Denn Burmester formuliert seine Linie offen: weniger Bürokratie, schnellere Genehmigungen, Ausbau von Gewerbeflächen, Verwaltung als Partnerin der Wirtschaft und Interessenvertretung der Kölner Wirtschaft bis nach Düsseldorf, Berlin und Brüssel. Wer so redet, setzt Prioritäten. Und genau deshalb müssen Bürger fragen: Wenn es hart auf hart kommt — Grünfläche oder Investor, Stadtklima oder Hotel, Wohnraum oder Bürokomplex — auf welcher Seite steht diese Stadtspitze wirklich?
Die CDU kann sich dabei nicht zurücklehnen. Oliver Kehrl steht in Köln für den wirtschaftsnahen CDU-Flügel. Die Mittelstands- und Wirtschaftsunion Köln beschreibt sich selbst als wirtschaftspolitisches Netzwerk für Unternehmer, Familienunternehmer, Freiberufler, Handwerker, leitende Angestellte und wirtschaftspolitisch Interessierte; Kehrl wird dort als kooptiertes Vorstandsmitglied geführt. Auch das ist nicht verboten. Aber es zeigt: Die Nähe zwischen Politik und Wirtschaft ist kein Betriebsunfall. Sie ist Struktur.

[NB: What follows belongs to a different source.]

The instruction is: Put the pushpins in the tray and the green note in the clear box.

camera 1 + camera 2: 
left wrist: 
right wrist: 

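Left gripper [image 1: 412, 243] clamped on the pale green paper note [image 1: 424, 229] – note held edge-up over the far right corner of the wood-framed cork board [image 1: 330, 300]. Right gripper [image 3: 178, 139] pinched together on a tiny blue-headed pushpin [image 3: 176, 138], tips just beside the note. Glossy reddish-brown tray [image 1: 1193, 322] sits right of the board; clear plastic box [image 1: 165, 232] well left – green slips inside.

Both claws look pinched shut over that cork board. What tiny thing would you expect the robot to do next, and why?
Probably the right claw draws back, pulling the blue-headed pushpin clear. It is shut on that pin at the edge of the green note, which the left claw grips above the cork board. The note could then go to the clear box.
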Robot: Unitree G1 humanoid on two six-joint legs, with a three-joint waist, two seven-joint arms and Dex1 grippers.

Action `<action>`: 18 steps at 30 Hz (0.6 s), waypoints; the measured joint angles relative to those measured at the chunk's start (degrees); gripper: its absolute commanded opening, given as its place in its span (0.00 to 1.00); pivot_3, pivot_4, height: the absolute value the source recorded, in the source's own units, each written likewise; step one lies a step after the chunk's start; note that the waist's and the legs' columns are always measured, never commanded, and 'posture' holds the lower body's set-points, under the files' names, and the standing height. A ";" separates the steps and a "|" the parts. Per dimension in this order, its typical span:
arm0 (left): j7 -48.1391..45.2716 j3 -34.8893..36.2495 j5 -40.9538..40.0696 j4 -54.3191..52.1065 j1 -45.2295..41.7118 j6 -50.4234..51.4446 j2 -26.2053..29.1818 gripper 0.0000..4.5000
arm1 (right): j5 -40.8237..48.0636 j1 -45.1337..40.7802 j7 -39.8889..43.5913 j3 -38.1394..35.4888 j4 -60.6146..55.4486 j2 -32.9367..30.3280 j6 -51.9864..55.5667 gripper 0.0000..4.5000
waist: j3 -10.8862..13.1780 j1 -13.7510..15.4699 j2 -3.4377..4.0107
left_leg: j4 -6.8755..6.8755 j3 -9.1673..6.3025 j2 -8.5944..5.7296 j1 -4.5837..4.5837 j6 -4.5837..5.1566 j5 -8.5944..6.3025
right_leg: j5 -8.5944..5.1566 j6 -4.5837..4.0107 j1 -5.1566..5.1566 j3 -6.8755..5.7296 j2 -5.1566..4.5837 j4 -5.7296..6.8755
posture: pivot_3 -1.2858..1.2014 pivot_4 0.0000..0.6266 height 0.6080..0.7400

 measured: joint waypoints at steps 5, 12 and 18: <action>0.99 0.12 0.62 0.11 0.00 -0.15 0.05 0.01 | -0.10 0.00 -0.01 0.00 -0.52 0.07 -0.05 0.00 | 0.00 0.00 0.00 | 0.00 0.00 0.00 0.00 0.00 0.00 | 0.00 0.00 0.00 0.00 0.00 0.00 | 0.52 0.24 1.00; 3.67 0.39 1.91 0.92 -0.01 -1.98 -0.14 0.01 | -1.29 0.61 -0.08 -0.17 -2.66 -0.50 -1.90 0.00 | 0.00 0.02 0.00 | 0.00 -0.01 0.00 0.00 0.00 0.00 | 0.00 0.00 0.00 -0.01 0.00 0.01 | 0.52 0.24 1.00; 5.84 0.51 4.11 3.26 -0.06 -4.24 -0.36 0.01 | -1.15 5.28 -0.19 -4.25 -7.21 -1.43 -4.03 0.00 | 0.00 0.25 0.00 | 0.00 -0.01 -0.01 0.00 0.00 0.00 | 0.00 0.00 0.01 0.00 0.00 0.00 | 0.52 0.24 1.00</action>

Und genau diese Struktur nennen viele Kölner seit Jahrzehnten beim Namen: Klüngel. Nicht jeder Kontakt ist Korruption. Nicht jedes Gespräch ist Filz. Aber wenn dieselben Kreise immer wieder an denselben Tischen sitzen — Rathaus, Wirtschaft, Verbände, Verein, Bauinteressen — dann darf niemand so tun, als sei Bürger-Misstrauen eine Verschwörung. Misstrauen ist hier keine Krankheit. Es ist eine gesunde Reaktion auf zu viel Nähe und zu wenig Transparenz.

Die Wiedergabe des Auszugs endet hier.